YOUR OBJECTIVE
From the first line of the entries below, reproduce everything exactly through the line with "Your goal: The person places", and nothing more.

RECORDS SUPPLIED
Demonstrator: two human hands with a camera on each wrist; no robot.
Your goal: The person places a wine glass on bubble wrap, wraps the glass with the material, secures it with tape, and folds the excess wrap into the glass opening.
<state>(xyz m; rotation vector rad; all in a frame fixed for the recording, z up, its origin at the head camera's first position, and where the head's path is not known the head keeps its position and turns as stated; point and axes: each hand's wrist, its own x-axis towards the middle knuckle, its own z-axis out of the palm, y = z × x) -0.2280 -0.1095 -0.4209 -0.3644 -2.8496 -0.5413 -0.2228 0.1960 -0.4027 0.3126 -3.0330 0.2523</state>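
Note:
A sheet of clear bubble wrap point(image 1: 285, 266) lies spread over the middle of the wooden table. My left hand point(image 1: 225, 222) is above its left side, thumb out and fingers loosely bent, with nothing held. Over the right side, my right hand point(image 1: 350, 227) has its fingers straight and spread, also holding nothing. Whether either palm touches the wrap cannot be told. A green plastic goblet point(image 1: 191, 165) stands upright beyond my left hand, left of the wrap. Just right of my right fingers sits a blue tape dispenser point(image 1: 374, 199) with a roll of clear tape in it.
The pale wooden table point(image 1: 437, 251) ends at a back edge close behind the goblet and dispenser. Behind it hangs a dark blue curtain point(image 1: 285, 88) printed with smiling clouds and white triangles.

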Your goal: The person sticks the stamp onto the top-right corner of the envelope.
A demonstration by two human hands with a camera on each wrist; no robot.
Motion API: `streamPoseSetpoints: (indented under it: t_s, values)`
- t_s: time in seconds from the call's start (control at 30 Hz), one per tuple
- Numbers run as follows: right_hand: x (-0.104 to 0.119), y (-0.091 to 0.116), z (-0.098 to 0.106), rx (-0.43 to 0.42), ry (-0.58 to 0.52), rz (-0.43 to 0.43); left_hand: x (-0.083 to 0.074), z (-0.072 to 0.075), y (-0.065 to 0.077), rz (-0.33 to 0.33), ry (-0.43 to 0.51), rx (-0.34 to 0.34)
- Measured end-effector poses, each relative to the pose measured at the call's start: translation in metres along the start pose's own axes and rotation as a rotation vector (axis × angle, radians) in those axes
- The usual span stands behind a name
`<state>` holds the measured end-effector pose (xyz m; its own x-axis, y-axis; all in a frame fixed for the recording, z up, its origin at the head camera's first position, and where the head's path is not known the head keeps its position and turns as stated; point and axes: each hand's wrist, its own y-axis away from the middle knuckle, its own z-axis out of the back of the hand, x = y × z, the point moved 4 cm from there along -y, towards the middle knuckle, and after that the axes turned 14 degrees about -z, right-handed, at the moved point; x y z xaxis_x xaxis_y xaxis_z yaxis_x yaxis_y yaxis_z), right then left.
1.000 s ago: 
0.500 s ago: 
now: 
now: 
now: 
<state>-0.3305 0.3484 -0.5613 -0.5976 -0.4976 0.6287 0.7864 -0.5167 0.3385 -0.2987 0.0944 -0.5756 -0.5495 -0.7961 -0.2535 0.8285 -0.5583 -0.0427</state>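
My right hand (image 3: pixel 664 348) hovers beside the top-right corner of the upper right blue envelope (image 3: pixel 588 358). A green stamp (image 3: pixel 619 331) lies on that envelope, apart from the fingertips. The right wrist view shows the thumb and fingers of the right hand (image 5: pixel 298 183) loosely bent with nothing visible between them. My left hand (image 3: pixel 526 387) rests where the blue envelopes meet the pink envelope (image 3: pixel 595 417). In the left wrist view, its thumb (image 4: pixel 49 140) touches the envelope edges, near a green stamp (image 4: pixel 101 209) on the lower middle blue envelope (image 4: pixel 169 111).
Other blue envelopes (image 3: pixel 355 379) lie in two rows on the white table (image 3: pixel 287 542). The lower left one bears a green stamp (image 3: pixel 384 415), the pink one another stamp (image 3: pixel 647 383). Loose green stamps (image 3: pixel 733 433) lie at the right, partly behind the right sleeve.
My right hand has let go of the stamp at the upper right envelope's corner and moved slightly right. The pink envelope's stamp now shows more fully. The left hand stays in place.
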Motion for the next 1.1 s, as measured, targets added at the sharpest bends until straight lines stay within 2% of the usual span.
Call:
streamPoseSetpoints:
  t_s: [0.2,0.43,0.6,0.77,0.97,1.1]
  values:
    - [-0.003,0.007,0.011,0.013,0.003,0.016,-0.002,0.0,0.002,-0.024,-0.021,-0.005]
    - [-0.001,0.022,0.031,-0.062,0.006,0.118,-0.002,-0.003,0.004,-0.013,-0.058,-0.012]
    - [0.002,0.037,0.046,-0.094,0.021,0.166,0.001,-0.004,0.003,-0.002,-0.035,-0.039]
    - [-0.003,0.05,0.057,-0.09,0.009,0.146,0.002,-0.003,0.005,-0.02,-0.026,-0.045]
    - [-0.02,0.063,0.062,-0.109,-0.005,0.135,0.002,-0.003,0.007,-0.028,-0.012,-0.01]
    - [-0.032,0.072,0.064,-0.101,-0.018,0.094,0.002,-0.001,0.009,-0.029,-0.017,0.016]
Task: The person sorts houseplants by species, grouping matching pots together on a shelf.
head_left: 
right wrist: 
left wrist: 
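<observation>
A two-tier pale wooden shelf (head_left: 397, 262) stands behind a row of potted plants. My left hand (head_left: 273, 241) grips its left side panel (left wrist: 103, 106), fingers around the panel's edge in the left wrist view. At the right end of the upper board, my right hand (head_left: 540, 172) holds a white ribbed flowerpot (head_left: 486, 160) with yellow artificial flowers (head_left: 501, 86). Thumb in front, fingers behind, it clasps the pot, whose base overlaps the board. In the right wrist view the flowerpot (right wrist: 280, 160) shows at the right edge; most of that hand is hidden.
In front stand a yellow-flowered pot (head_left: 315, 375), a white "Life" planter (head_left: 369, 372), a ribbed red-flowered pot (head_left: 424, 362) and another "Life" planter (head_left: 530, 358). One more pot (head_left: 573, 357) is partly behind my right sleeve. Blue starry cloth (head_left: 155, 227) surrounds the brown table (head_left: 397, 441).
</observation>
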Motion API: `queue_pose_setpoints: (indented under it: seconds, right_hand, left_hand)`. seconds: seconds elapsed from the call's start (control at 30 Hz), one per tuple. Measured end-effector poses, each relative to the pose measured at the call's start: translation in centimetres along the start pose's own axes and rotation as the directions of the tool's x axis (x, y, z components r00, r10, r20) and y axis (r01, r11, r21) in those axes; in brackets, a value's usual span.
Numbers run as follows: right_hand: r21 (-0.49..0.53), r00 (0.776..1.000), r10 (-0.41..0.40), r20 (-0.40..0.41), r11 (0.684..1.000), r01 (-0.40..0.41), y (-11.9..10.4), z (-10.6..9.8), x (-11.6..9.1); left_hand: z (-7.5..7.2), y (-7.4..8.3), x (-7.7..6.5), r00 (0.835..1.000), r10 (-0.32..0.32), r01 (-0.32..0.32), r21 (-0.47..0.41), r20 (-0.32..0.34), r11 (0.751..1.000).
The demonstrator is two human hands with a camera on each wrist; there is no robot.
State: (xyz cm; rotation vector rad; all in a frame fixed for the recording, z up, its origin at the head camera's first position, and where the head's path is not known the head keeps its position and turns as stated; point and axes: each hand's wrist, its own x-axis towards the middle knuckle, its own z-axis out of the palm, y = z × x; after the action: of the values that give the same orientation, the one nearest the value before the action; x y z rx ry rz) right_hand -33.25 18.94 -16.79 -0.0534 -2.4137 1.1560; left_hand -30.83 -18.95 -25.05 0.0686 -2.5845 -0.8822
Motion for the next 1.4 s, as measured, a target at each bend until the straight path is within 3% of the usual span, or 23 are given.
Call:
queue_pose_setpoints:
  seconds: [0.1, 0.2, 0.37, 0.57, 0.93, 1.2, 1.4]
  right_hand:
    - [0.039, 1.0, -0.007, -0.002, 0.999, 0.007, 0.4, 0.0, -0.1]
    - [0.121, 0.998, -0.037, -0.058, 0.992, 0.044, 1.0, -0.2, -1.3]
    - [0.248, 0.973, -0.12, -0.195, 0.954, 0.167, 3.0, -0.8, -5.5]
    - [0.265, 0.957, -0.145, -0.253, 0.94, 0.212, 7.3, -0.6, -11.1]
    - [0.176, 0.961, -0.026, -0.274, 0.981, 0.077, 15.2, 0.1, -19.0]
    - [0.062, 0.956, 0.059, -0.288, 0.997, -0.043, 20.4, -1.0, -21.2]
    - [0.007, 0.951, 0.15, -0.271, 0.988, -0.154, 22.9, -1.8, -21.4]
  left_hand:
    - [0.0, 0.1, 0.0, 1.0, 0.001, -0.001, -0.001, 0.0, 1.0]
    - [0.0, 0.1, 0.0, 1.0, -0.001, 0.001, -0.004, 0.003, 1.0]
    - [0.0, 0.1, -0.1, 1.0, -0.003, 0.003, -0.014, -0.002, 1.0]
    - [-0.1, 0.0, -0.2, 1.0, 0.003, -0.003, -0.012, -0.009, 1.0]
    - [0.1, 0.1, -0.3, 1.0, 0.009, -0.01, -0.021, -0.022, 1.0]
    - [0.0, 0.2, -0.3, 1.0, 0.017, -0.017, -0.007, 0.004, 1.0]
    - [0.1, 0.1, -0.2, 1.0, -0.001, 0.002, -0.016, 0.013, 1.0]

ANSWER SECTION
Demonstrator: two human hands with a camera on each wrist; no robot.
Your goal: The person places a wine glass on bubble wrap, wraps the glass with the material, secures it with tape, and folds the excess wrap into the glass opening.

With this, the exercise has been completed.